→ Exercise directions
Write out the following listing's lines from the one with "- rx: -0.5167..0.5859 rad" to the one with "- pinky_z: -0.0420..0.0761", exactly, with both included and no others.

==== Data ====

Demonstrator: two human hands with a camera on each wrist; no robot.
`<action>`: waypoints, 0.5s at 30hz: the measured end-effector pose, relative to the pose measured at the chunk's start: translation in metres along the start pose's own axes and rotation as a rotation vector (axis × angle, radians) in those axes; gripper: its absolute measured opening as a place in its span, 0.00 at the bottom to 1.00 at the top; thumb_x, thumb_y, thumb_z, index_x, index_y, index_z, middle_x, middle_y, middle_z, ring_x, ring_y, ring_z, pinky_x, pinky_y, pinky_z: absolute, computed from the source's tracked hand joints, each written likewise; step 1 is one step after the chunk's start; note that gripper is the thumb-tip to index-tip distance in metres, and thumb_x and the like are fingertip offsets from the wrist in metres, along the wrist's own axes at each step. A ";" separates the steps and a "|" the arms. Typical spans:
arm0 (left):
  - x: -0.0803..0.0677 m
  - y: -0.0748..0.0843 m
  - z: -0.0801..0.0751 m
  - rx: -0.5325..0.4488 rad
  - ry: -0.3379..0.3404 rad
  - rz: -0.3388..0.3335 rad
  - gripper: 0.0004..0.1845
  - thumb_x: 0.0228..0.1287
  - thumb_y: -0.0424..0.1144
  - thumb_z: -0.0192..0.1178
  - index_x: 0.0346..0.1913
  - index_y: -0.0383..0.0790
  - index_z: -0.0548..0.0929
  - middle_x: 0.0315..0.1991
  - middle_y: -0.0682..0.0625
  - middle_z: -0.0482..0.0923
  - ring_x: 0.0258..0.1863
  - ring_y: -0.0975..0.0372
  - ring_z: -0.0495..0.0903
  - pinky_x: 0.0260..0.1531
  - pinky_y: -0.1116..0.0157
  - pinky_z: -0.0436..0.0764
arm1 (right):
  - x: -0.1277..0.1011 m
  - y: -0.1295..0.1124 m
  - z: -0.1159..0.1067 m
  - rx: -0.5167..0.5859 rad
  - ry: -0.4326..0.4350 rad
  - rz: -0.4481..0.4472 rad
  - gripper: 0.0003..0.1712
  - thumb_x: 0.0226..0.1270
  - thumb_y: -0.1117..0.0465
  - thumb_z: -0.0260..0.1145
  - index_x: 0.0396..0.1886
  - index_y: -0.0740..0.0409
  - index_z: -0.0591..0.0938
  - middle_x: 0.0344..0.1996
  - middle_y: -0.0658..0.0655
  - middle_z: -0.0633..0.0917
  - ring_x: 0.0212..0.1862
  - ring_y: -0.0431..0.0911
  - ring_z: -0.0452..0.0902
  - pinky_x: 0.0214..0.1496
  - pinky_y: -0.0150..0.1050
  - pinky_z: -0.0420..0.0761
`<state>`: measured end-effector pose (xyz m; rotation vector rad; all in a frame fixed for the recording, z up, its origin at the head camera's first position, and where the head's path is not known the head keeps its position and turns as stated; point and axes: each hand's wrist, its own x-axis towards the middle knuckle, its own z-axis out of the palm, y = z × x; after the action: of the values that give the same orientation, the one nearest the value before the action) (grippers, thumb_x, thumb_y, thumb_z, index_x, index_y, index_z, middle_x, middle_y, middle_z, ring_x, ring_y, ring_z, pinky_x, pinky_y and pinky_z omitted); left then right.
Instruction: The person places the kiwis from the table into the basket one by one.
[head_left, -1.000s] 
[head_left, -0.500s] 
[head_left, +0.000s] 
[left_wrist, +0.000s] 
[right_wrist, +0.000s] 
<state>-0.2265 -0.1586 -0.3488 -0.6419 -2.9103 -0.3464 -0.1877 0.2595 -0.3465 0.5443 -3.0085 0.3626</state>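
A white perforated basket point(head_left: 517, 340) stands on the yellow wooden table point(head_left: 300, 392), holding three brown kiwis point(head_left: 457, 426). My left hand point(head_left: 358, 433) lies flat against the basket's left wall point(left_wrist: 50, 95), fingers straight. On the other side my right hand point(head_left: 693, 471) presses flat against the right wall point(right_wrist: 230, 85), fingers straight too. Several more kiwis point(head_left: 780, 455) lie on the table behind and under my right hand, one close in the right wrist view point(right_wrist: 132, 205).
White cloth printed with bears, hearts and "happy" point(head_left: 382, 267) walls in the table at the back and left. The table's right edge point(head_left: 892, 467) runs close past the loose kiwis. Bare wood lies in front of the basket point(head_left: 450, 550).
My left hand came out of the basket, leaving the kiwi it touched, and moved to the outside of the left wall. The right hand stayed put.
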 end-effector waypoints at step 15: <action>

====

→ Response
  - rx: -0.5167..0.5859 rad
  - ry: -0.4326..0.4350 rad
  - rz: -0.4481..0.4472 rad
  - gripper: 0.0003..0.1712
  - thumb_x: 0.0226..0.1270
  - thumb_y: -0.1117..0.0465
  - thumb_z: -0.0260..0.1145
  - index_x: 0.0396..0.1886
  - index_y: -0.0740..0.0409
  - index_z: -0.0591..0.0938
  - middle_x: 0.0344..0.1996
  - middle_y: -0.0658..0.0655
  - middle_z: -0.0633..0.0917
  - ring_x: 0.0212..0.1862
  - ring_y: -0.0431..0.0911
  - ring_z: -0.0452..0.0902
  - pinky_x: 0.0214..0.1496
  - pinky_y: -0.0150..0.1050
  - pinky_z: -0.0420..0.0761

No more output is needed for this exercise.